La normativa DADVSI recentemente approvata prevede infatti che chi sviluppa software palesemente pensato per uso illecito sia passibile di 3 anni di galera e 300mila euro di multa. Non bastasse, SPPF vuole fare cassa e chiede 20,3 milioni di euro come risarcimento danni .
L’iniziativa francese va dunque molto oltre la celebre sentenza Grokster vs. MGM , che due anni fa ha ridisegnato gli scenari legali per i programmi di condivisione negli Stati Uniti. In quel caso gli sviluppatori sono stati puniti perché promuovevano in maniera palese l’utilizzo illegale dei propri software: le nuove norme d’Oltralpe consentono di perseguire anche quei casi in cui non è praticamente possibile per gli sviluppatori fare una distinzione netta tra download lecito e illecito .
Ironia della sorte, come suggerisce Zeropaid l’iniziativa di SPPF si abbatte proprio su quei soggetti, Azureus e BitTorrent, che si sono dimostrati più malleabili nei confronti dell’industria assecondandone i desideri di favorire gli scambi legali e protetti dei contenuti in rete. Procedendo su questa strada, l’unico risultato effettivo che i produttori otterranno sarà quello di spingere sempre più verso l’underground telematico i client di P2P, stroncando sul nascere questi primi timidi tentativi di conversione alla distribuzione autorizzata .
Di vero e proprio controllo globale del traffico di rete si parla invece negli Stati Uniti, dove il colosso AT&T ha annunciato lo sviluppo e l’impiego di una tecnologia teoricamente in grado di mettere al bando dal proprio network film, musica e software piratati qualunque sia la rete o il protocollo attraverso cui essi vengano distribuiti. La mossa di AT&T non arriva a sorpresa ma è parte della nuova strategia seguita dalla società, che con il servizio U-verse si propone anche come broadcaster di contenuti piuttosto che come semplice gestore della connettività e dell’infrastruttura di rete.

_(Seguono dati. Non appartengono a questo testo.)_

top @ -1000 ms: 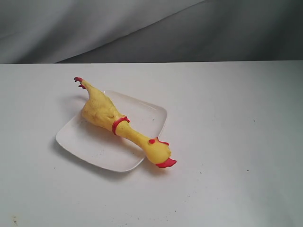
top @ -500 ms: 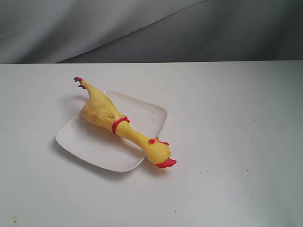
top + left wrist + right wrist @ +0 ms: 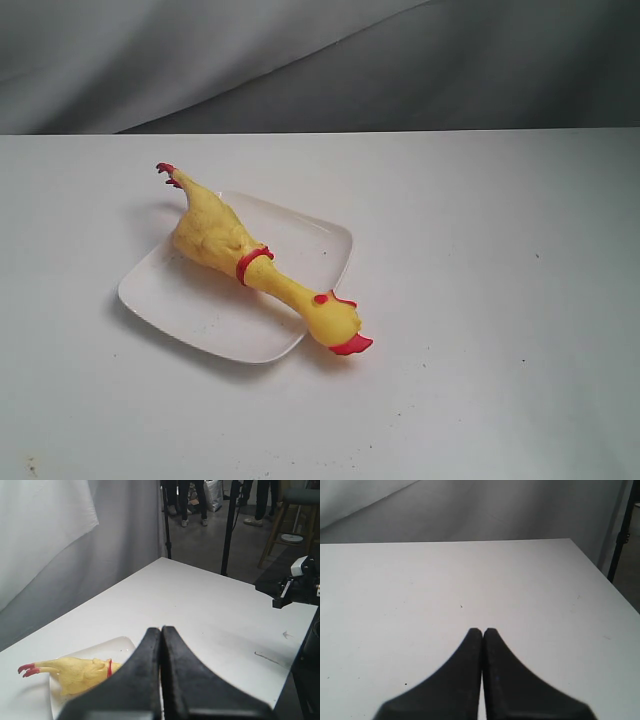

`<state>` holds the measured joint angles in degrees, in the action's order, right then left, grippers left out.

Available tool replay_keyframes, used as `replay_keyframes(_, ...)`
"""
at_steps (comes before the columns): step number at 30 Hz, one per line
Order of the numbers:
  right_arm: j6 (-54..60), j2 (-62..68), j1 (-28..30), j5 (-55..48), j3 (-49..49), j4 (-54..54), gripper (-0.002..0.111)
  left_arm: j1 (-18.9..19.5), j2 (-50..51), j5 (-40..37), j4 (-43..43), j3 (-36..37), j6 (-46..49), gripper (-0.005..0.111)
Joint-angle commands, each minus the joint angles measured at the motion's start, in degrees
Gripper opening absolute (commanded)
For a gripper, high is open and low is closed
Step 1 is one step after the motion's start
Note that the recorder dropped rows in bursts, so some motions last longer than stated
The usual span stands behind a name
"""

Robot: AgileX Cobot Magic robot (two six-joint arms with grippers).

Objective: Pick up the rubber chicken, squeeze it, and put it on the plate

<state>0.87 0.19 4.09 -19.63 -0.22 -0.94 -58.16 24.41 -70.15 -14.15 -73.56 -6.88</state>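
Observation:
The yellow rubber chicken [image 3: 240, 255] lies diagonally across the white plate [image 3: 320, 240]. Its red feet stick out past the far left rim and its head with the red beak hangs over the near right edge. Neither gripper shows in the exterior view. In the left wrist view my left gripper [image 3: 161, 630] is shut with nothing between its black fingers; the rubber chicken [image 3: 75, 672] and the plate [image 3: 122, 647] lie beyond it, apart from the fingertips. My right gripper [image 3: 482, 630] is shut and empty over bare white table.
The white table [image 3: 480, 300] runs to a grey backdrop [image 3: 300, 60]. In the left wrist view, black stands [image 3: 229, 525] and a stool [image 3: 285, 525] stand on the floor past the table's edge, and dark arm hardware [image 3: 300, 585] sits at the side.

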Motion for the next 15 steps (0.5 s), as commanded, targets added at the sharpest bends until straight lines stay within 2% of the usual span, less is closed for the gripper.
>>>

Con l’intenzione di lanciare un chiaro messaggio del tipo “fidatevi di noi” all’industria multimediale, la telco sta pensando a sistemi di traffic shaping automatici , capaci di riconoscere e bloccare quei pacchetti di dati riconducibili a contenuti illegali. Un’opera che presenta non poche difficoltà tecniche e concettuali, suggerisce ars technica , prima fra tutte la sostanziale impossibilità per le routine di intelligenza artificiale di stabilire cosa è “pirateria” e cosa non lo è, senza intervento umano.
Un problema che nemmeno YouTube è finora riuscito a risolvere in maniera efficace – sebbene ci stia provando con un software di contrassegno digitale dei contenuti sviluppato in proprio – e che presenta ulteriori difficoltà se si passa a voler filtrare quanto viene scambiato su rete BitTorrent, con file generalmente di grosse dimensioni divisi in piccoli pezzi per ottimizzarne la distribuzione e il download.
Problemi tecnici a parte, l’intervento diretto di AT&T è comunque un evento di notevole importanza: oltre a gestire un network enorme come provider, la società possiede anche una fetta sostanziale dei backbone della infrastruttura Internet degli Stati Uniti . Ciò significa che praticamente ogni singolo bit di informazioni scambiate dagli americani, all’interno e all’esterno della rete nazionale, passa per i cavi gestiti da AT&T.
Se, come era prevedibile, l’industria si è detta entusiasta per la decisione AT&T, le opinioni critiche non mancano di certo: EFF parla del rischio, per la telco, di “combattere l’ultima guerra spendendo denaro ed energie nel chiudere vecchi buchi nel muro mentre se ne aprono di nuovi”.
Ancora più dura è Gigi B. Sohn, presidente del gruppo pro-diritti digitali di Washington DC Public Knowledge : “AT&T sta per comportarsi come la polizia del copyright, e la cosa non farà altro che far infuriare i consumatori”. Il gigante delle telecomunicazioni statunitense ha però il vantaggio, sostiene sardonica Sohn, di dover affrontare “una competizione talmente ridotta che in certi paesi non vi sono altri provider a cui gli utenti possano rivolgersi” per avere accesso alla rete.